Seni(man) yang Terbelenggu

Oleh Marhalim Zaini


Untuk memulai tulisan ini, saya hendak mengutip satu paragraf penting dalam salah satu esai Putu Wijaya. Begini bunyinya, “Tidak mudah menjadi seniman, kalau seniman bukan diartikan sebagai sekadar label dan status, tetapi fungsi. Sebagai fungsional ia dituntut untuk bekerja. Bekerja tidak hanya kalau ia sedang bernafsu, ketika tanpa nafsu pun ia mesti berekspresi. Karena kalau tidak berkarya ia berarti tidak berfungsi. Seni bukan lagi kesenangan, meskipun bisa menyenangkan sekali. Seni adalah pencarian yang tak pernah selesai. Sebuah tugas yang tak bisa ditolak. Bahkan sebuah kutukan bagi dia yang tak bisa memilih lain kecuali jadi seniman.” (Bor, 1999).
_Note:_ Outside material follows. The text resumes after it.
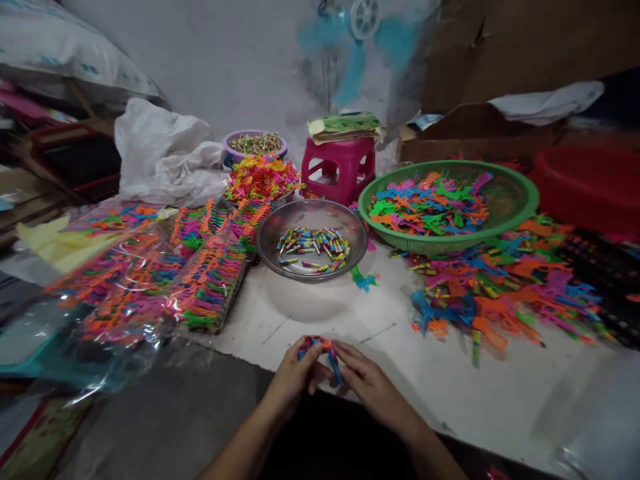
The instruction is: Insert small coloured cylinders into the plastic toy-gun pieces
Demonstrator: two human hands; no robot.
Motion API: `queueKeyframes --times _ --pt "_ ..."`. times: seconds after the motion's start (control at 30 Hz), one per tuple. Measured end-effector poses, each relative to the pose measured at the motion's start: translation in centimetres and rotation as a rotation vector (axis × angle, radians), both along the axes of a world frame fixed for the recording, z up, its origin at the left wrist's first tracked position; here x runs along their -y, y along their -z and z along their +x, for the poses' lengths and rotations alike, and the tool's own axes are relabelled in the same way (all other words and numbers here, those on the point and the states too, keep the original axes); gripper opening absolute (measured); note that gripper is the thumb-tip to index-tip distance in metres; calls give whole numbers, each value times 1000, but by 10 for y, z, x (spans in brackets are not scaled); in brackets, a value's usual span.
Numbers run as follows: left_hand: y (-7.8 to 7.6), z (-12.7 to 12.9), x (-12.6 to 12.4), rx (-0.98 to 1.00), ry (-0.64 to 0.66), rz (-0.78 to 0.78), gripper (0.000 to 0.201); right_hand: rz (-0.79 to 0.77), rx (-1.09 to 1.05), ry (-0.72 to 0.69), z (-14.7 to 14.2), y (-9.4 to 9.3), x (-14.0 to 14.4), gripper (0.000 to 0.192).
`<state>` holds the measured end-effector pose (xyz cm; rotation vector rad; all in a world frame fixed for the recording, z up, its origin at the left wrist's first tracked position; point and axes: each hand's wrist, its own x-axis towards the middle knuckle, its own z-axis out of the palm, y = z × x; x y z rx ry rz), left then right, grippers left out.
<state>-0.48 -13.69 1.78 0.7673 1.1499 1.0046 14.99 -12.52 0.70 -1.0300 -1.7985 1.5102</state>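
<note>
My hands meet low in the middle, above the front of the white board [310,313]. My left hand [295,367] is closed around small red and blue plastic pieces [304,347], partly covered by its fingers. A blue plastic toy gun [334,368], with orange and pink near its top, is pinched in my right hand [363,377], and the left fingertips come close to it. Beyond the hands stands a metal bowl [313,270] holding several short tubes with coloured bands [320,245]. A blue and green toy gun [364,280] lies beside the bowl.
At right, a green basket [450,245] holds toy guns, with a loose pile [500,293] before it. Bagged rows of colourful pieces [200,287] lie left. Behind are a pink stool [337,167], a purple-rimmed basin [227,145], a red tub [590,187] and a fan [364,19].
</note>
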Motion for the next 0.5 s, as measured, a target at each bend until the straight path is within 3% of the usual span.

Itu kata Putu Wijaya. Seorang pengkarya yang sangat produktif. Sosok seniman yang sejak SMP sudah menulis cerpen dan main teater. Dan sampai kini, ketika rambutnya sudah ditumbuhi uban dan kulit wajah mulai berkeriput pun masih dengan semangat berkarya. Terakhir ia sms saya, yang mengkhabarkan bahwa ia bersama Teater Mandiri-nya itu akan pentas monolog berjudul “Seratus Menit” di UNPAR, selasa, 29 mei 2007. Dan saya cuma bisa membalas sms, “Selamat Mas Putu. Masih tetap terus bergelora…” Sungguh, saya iri. Orang sebaya Putu Wijaya, yang telah kokoh menancapkan namanya di dunia seni, meraih berbagai penghargaan, menciptakan ratusan karya tulis yang telah diterjemahkan ke lebih dari lima bahasa, masih terus bergelora dengan semangat tinggi melahirkan karya-karya. Dia hidup dalam dunia seni, dan dunia seni hidup dalam dirinya.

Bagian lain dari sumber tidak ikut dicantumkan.